# ABOUT THIS EXERCISE:
Count the lines in the data below holding the string "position" and write the total by itself.

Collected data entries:
# # # # #
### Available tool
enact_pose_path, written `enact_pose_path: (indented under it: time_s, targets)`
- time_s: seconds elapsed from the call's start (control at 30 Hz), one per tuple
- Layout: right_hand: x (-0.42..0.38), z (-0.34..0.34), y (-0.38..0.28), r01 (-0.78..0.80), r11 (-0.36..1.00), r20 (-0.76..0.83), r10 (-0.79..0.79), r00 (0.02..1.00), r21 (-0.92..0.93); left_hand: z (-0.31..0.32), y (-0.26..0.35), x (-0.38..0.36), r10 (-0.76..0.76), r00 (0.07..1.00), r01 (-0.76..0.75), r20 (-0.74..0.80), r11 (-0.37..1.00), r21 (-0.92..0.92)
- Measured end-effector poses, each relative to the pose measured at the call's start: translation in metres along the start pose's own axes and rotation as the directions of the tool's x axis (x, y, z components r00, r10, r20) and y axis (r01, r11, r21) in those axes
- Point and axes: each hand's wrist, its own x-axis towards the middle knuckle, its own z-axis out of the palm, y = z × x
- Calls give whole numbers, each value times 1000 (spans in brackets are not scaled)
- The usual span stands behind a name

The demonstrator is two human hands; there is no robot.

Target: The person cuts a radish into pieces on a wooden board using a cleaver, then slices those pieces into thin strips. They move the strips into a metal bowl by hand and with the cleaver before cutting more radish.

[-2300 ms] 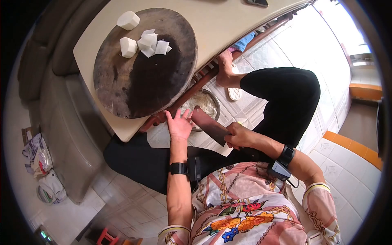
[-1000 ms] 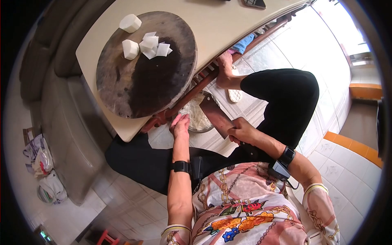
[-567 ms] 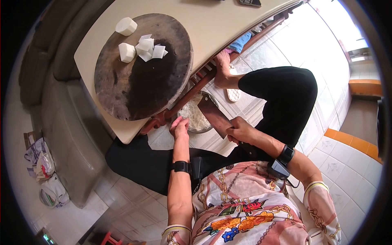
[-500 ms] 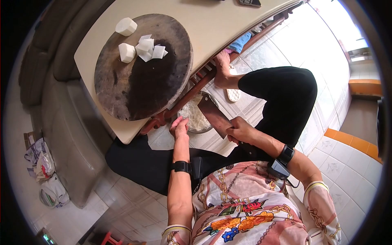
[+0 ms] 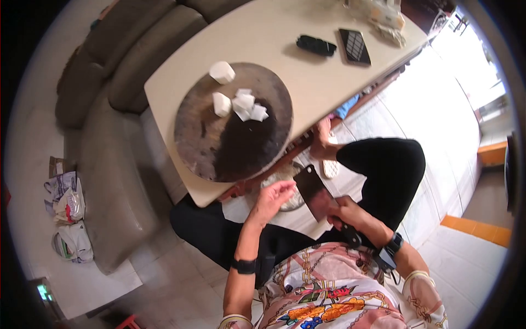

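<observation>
My right hand (image 5: pixel 346 213) is wrapped round the handle of a cleaver (image 5: pixel 315 193), whose broad dark blade points up and to the left. Just left of the blade is my left hand (image 5: pixel 274 200), raised, with fingers apart and nothing visible in it. Below both hands a metal bowl (image 5: pixel 291 202) of white shreds stands on the floor, partly hidden. A round wooden board (image 5: pixel 192 129) lies on the table, with a damp dark patch. On it are a white chunk (image 5: pixel 222 104), a second chunk (image 5: pixel 222 72) at its far edge, and several thin white slices (image 5: pixel 244 104).
The cream table (image 5: pixel 307 82) also bears a dark case (image 5: pixel 316 45), a phone (image 5: pixel 355 46) and plastic packaging (image 5: pixel 386 16). A grey sofa (image 5: pixel 115 186) curves along the left. Bags (image 5: pixel 71 241) lie at the far left. A slipper (image 5: pixel 330 168) is near my foot.
The view has shifted, showing more of the tabletop. My left hand has risen from beside the bowl towards the cleaver blade, and its fingers have spread. The cleaver stays in my right hand.
</observation>
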Motion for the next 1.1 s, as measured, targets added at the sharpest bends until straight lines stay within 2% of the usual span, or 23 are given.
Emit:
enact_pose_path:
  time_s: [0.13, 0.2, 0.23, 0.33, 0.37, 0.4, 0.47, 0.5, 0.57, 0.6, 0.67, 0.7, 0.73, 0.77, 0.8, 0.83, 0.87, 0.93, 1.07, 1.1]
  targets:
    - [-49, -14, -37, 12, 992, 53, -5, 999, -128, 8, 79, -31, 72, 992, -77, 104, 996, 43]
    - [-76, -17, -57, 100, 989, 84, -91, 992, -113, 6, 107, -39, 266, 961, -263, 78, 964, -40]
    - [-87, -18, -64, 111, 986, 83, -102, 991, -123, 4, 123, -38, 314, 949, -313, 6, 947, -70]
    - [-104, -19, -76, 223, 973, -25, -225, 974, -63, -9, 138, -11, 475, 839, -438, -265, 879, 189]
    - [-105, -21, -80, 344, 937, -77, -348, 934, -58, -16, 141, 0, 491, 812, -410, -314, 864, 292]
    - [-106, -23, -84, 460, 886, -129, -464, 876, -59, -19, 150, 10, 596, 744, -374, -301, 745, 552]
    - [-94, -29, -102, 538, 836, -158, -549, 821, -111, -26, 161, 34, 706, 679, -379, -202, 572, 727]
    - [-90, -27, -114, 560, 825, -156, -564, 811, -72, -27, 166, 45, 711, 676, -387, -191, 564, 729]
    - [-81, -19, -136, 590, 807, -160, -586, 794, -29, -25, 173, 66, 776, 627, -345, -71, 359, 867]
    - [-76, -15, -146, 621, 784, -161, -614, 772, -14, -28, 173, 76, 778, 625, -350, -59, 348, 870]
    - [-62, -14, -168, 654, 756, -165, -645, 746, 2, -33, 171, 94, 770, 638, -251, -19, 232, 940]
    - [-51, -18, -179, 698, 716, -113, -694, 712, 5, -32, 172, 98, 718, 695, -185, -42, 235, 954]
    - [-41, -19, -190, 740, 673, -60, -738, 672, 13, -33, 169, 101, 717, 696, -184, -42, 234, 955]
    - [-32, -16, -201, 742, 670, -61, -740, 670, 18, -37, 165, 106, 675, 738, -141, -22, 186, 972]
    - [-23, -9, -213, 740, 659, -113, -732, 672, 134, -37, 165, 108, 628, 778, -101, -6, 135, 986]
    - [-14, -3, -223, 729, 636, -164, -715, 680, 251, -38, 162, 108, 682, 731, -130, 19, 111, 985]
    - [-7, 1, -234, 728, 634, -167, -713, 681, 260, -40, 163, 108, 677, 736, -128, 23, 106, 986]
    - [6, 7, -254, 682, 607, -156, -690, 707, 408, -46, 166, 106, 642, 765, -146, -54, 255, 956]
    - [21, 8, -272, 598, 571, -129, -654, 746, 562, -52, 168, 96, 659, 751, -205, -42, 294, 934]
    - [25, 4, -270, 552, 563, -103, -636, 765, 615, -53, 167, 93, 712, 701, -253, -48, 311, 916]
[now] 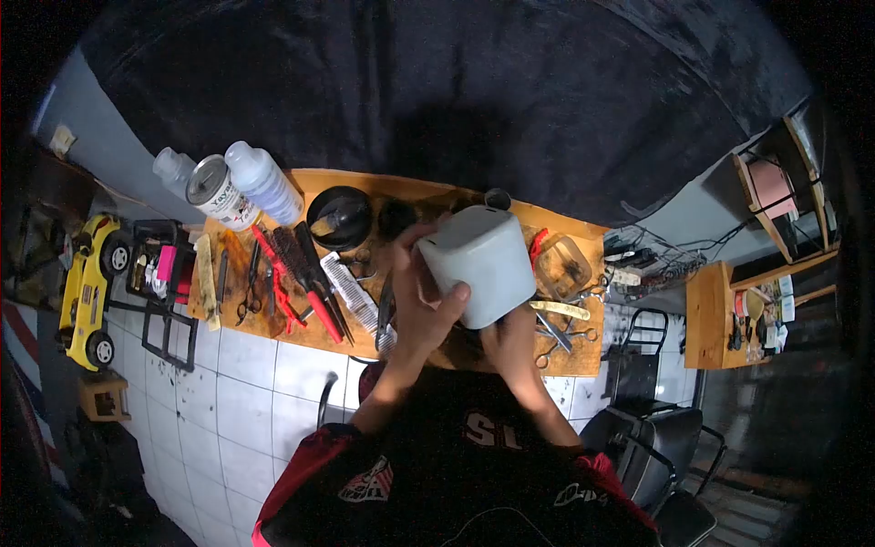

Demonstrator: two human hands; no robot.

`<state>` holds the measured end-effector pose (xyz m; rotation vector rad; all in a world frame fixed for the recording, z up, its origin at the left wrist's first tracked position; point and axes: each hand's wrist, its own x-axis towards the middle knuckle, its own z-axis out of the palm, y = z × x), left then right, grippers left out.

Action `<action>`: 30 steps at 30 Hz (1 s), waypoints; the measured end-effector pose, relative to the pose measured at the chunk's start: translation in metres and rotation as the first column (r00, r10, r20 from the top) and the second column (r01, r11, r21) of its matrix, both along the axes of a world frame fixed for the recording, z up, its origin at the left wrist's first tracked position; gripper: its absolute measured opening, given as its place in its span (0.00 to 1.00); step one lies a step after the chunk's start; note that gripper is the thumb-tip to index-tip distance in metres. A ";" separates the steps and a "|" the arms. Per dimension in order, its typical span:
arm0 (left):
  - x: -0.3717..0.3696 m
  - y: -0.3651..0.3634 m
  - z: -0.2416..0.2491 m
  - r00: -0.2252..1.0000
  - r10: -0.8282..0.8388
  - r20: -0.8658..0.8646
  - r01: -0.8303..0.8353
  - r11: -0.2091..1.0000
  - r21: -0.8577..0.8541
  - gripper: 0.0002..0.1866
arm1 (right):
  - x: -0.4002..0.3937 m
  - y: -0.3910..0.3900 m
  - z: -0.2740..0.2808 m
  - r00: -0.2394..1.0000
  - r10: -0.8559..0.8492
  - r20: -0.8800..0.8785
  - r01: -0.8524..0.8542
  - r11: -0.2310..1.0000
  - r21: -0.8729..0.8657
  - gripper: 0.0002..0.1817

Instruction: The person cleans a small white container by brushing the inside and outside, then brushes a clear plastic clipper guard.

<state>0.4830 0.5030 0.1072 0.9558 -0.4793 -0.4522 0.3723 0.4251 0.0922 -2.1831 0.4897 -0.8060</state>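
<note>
A pale, rounded-corner box-shaped container (488, 264) is held up over the wooden table, tilted, its smooth bottom or side facing me. My left hand (424, 305) grips its left side, thumb pressed on the near face. My right hand (512, 342) supports it from below at the near right edge, with its fingers partly hidden behind it. Close to my left hand lie a white comb (351, 290) and a black bowl (340, 219). Right of the container are scissors (554, 342) and a clear brown-stained tray (563, 269).
The wooden table (365, 339) also carries bottles (264, 182), a can (219, 190), red-handled brushes (296, 273) and more scissors (248, 301). A dark curtain (547, 100) hangs behind it. Black chairs (643, 438) stand at right, a yellow toy car (91, 292) at left.
</note>
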 end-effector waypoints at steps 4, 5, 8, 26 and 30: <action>-0.004 -0.001 -0.009 0.994 -0.035 0.105 0.036 0.999 -0.008 0.49 | 0.006 0.004 0.013 0.998 0.019 0.054 -0.017 0.999 -0.043 0.14; -0.006 0.001 -0.010 0.987 -0.013 0.163 0.009 1.000 0.030 0.49 | 0.006 0.004 0.013 0.992 0.021 0.122 -0.021 1.000 -0.001 0.14; -0.004 0.005 0.005 0.998 -0.047 0.031 0.044 0.993 0.108 0.49 | -0.008 -0.010 -0.002 0.966 0.244 0.082 -0.258 0.925 0.280 0.12; -0.005 -0.003 -0.016 0.991 -0.105 -0.085 0.098 0.991 -0.087 0.54 | -0.003 -0.006 0.008 0.972 0.228 0.060 -0.235 0.956 0.174 0.15; 0.002 -0.003 -0.028 0.987 -0.149 -0.063 0.143 0.985 -0.097 0.61 | -0.013 -0.011 0.005 0.977 0.155 0.149 -0.211 0.822 0.529 0.14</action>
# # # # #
# ANSWER SPACE:
2